SÃO PAULO - Nos primeiros 11 dias de fevereiro, a chuva que caiu na capital paulista acumulou 342,7 mm, uma alta de 37% em relação ao esperado para o mês inteiro – 249,7 mm –, conforme registros feitos pelo Instituto Nacional de Meteorologia (Inmet) desde 1943. Essa média histórica é chamada de “normal climatológica”, o que indica que o evento do início desta semana foi anormal. O que se viu neste ano em São Paulo, em Belo Horizonte e vem acontecendo em várias partes do mundo, porém, não pode mais ser considerado exceção. Estamos vivendo o “novo normal” climático.

Se dias como esses, com mais de 100 mm de chuva em 24 horas (entre 9h de domingo e 9h de segunda choveram históricos 114 mm), ocorriam uma vez por década nos anos 1960, atualmente já ocorrem a uma taxa de quatro vezes no período.

Nos anos 1950, praticamente não havia dias com mais de 50 mm na capital paulista; na última década, eles ocorreram de duas a cinco vezes por ano, como detalhou uma equipe de pesquisadores brasileiros publicada nos Anais da Academia de Ciências de Nova York.

Há várias fortes evidências de que a mudança do clima já está em curso. Os cientistas, liderados pelo climatologista José Antonio Marengo, do Cemaden, listaram no estudo vários exemplos recentes dessas chuvas intensas. Um caso isolado, reforçam sempre, não pode ser classificado como decorrência do aquecimento global, mas uma série deles indica que o normal mudou.

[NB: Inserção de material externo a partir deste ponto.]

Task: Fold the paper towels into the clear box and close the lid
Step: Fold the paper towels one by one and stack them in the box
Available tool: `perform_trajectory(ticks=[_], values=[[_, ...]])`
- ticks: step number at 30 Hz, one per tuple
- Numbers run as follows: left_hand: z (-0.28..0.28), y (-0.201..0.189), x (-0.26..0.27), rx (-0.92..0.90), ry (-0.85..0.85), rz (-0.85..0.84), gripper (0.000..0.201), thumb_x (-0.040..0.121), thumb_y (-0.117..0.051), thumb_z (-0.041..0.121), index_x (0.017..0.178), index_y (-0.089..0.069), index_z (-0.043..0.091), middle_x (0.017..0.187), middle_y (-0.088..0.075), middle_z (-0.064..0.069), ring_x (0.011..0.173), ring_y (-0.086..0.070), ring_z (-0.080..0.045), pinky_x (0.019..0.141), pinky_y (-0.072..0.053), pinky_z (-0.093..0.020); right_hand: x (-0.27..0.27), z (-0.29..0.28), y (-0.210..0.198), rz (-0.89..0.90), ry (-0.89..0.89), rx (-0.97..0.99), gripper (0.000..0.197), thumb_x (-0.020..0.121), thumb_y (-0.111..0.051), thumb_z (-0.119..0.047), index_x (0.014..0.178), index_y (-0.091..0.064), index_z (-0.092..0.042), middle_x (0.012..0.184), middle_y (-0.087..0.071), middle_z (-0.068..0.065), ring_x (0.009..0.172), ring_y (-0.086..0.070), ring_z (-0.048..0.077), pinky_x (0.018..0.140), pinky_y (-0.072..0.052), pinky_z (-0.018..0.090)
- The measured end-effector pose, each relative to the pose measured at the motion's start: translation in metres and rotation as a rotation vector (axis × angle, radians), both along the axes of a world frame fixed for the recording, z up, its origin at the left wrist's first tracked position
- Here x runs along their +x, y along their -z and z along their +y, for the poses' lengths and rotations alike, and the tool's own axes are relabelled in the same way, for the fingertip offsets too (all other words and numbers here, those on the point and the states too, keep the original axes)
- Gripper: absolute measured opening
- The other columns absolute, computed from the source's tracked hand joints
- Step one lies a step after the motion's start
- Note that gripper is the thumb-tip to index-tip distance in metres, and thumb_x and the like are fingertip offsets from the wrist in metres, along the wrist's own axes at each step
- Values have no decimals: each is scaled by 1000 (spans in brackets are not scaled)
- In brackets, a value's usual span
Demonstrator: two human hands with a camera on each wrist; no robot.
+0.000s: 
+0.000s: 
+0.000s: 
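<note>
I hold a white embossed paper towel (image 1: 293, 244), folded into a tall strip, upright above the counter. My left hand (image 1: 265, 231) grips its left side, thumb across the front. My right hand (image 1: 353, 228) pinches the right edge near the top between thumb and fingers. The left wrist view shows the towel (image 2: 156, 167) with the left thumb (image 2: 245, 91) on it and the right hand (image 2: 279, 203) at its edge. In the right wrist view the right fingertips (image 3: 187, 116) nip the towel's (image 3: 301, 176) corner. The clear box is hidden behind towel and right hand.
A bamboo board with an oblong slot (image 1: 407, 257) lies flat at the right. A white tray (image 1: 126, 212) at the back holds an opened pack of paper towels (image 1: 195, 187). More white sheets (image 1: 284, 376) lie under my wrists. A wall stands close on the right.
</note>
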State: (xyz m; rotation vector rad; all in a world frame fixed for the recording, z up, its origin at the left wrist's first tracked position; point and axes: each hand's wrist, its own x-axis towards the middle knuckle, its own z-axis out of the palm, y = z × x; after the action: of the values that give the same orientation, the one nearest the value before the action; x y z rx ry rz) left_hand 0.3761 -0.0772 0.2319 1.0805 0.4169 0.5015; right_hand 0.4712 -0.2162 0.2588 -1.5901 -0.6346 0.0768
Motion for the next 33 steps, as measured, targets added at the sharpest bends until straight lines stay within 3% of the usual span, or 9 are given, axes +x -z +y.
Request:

Só para citar os mais recentes, eles lembram uma intensa chuva em 23 de novembro de 2018, que alagou ruas e provocou um deslizamento de terra que destruiu uma casa, matando uma pessoa. Quatro meses depois, entre a noite do dia 10 e a manhã do dia 11 de março, choveu na cidade aproximadamente 40% do esperado para o mês. Deslizamentos de terra e inundações rápidas na Região Metropolitana de São Paulo causaram a morte de 12 pessoas.

Espera-se que, com a intensificação da mudanças climáticas, a temperatura suba mais na cidade e o número de eventos extremos também aumente – o que também pode significar a ocorrência de mais secas, como a de 2014.

“Chuvas extremas serão mais frequentes e intensas no futuro, mas vão se concentrar em poucos dias, com longos períodos secos entre os eventos de chuva”, escrevem os pesquisadores. Esse prospecto, dizem, requer dos governantes uma visão de longo alcance para o planejamento da cidade.

Nas chuvas de março do ano passado, o então prefeito em exercício, Eduardo Tuma, disse que “não havia ação preventiva que pudesse corrigir o que aconteceu em SP” . O governador João Doria afirmou que “ainda que tivéssemos todos os piscinões, teríamos danos”.

Nesta segunda-feira, 10, Doria e o secretário de Infraestrutura e Meio Ambiente afirmaram que o temporal foi consequência das mudanças climáticas. “Está chovendo nessa década o que não choveu no século passado”, disse Penido.

Isso é fato, assim como é fato que o processo de urbanização impediu a absorção de chuva pelo solo. A água corre pelo concreto, pelo cimento e causa as inundações relâmpago em casos de temporais intensos, ressaltam os cientistas. Assim como as canalizações de rios e o fato de eles estarem assoreados. Moradias desabam quando ocupam áreas irregulares, que deslizam.

Se não fosse todo esse cenário complexo, só o aumento de chuva não causaria tanto estrago. “Isso agrava os impactos do aumento de temperatura e a intensificação de eventos extremos”, ressaltam os autores. 

Cientistas afirmam que as questões, se já eram urgentes, agora precisam ainda mais rapidamente ser enfrentadas. Assim como trabalhar com médias históricas de chuva do passado para definir vazões não faz mais sentido.

“Só atribuir o problema à mudança climática não resolve. É quase como falar que Deus quis. O que mata as pessoas é a combinação de falta de infraestrutura, com áreas impermeabilizadas, com ocupação em áreas de risco”, diz Marengo.

Os autores desse estudo, mas também de centenas de outros que vêm sendo publicados em todo o mundo, recomendam a necessidade urgente de medidas de adaptação para lidar com o problema.

É preciso reduzir emissões de gases de efeito estufa para conter o aquecimento do planeta, mas é preciso se adaptar para enfrentar as mudanças já em curso e que vão se intensificar ainda mais.